Access to the records could permit the individual who is the subject of 
a record to impede the investigation, to tamper with witnesses or 
evidence, and to avoid detection or apprehension. Amendment of the 
records could interfere with ongoing investigations and law enforcement 
activities and would impose an unreasonable administrative burden by 
requiring investigations to be continually reinvestigated. In addition, 
permitting access and amendment to such information could disclose 
security-sensitive information that could be detrimental to homeland 
security.
    (f) From subsections (e)(4)(G), (e)(4)(H), and (e)(4)(I) (Agency 
Requirements) and (f) (Agency Rules), because portions of this system 
are exempt from the individual access provisions of subsection (d) for 
the reasons noted above, and therefore DHS is not required to establish 
requirements, rules, or procedures with respect to such access. 

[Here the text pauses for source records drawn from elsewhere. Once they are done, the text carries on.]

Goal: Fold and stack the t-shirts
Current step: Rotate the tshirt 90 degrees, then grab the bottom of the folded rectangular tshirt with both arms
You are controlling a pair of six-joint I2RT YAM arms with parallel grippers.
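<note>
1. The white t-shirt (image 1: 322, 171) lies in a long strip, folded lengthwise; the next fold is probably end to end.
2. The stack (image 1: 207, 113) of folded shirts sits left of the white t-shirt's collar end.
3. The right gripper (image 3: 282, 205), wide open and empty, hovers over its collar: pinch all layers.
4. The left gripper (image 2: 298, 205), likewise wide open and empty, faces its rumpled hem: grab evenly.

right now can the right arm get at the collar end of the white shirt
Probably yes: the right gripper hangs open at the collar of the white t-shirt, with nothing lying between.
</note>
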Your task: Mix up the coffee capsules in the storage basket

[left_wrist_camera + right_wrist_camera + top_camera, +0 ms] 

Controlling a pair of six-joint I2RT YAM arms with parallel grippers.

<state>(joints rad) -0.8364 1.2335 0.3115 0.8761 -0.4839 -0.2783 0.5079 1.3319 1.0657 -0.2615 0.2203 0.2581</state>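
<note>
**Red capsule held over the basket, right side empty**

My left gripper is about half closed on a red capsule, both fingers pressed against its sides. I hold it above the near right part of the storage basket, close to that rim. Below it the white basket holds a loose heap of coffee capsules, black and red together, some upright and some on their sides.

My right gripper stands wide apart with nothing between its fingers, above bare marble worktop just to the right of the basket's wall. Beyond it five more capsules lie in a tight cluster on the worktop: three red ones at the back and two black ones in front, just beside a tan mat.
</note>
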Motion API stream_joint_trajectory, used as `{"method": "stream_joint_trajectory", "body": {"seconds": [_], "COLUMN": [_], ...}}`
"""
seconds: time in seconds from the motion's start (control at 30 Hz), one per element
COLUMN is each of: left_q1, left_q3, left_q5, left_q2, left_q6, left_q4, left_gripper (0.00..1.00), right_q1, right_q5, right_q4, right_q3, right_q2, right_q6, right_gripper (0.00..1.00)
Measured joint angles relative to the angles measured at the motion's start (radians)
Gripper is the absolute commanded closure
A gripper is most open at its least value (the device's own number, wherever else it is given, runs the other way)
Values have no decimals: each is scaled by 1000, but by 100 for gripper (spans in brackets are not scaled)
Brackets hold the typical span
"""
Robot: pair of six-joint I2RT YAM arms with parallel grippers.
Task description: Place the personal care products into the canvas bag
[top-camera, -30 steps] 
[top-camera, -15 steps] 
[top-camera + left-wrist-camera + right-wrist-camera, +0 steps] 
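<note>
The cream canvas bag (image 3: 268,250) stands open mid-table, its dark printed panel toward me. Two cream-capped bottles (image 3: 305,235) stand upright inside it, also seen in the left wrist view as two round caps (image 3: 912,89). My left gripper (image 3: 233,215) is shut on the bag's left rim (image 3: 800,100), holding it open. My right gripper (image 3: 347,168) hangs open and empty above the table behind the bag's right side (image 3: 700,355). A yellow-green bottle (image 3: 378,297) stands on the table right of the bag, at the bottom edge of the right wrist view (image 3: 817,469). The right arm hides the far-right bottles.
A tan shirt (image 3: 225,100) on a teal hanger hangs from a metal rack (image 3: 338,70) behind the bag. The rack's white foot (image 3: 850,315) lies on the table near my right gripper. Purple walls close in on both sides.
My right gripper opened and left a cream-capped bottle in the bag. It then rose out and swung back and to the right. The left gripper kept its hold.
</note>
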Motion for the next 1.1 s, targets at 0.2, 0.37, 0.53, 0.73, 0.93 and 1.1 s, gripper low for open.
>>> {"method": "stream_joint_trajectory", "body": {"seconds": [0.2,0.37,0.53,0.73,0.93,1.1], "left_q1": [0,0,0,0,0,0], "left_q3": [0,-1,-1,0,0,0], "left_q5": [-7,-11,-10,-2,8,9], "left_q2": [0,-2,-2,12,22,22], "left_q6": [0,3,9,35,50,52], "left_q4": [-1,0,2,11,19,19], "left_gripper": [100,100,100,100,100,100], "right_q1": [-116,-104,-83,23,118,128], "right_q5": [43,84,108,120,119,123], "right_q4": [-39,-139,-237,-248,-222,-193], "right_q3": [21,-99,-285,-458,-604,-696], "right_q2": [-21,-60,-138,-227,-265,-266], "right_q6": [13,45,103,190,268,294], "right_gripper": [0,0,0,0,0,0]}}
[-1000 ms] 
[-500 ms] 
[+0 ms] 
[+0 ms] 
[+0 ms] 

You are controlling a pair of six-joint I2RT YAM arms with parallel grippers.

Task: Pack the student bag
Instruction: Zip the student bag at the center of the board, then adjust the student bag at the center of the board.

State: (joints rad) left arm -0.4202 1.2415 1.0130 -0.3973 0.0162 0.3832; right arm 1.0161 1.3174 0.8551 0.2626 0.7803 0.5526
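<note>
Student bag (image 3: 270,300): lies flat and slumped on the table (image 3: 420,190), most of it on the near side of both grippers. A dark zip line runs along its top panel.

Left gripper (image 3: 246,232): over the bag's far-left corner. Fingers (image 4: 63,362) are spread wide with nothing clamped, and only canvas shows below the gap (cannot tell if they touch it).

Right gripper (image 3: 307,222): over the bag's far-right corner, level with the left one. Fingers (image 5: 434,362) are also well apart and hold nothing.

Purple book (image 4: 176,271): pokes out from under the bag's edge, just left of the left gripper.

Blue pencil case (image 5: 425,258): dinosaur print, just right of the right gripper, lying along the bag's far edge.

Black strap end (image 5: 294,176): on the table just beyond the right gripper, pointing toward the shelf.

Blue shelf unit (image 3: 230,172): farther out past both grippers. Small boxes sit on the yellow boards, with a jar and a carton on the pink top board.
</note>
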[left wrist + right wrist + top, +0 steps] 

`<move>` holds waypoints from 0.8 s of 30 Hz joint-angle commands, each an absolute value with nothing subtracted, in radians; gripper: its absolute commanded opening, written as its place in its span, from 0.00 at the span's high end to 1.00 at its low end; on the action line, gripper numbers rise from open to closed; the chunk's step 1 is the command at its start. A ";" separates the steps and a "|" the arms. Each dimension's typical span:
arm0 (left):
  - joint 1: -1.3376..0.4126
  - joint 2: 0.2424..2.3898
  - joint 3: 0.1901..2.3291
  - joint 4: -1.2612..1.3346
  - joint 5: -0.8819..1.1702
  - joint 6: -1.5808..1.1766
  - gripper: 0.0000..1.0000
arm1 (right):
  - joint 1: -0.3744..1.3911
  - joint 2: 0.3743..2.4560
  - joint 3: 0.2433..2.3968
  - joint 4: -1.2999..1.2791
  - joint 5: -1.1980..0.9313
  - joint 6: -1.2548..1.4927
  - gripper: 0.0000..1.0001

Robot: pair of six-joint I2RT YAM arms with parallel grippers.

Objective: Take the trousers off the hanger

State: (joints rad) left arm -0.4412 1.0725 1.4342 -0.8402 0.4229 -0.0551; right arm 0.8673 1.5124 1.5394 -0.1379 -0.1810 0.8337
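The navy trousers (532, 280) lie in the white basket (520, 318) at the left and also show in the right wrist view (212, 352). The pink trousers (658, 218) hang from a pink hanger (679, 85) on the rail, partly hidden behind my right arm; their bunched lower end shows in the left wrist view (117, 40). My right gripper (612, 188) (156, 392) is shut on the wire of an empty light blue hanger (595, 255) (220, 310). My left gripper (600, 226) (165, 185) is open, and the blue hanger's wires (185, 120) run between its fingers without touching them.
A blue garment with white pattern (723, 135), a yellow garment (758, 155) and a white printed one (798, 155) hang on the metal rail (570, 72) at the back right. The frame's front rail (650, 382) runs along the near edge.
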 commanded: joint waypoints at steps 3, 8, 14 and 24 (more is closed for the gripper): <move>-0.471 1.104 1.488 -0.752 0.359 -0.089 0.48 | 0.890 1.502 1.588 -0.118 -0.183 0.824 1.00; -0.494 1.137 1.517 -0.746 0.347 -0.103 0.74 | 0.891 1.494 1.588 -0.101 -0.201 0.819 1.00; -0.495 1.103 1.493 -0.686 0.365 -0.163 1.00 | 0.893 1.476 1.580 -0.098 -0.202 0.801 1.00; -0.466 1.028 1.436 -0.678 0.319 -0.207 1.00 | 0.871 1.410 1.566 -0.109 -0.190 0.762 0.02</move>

Providing notice to individuals with respect to existence of records 
pertaining to them in the system of records or otherwise setting up 
procedures pursuant to which individuals may access and view records 
pertaining to themselves in the system would undermine investigative 
efforts and reveal the identities of witnesses, and potential 
witnesses, and confidential informants.

    Dated: July 20, 2017.
Jonathan R. Cantor,
Acting Chief Privacy Officer, Department of Homeland Security.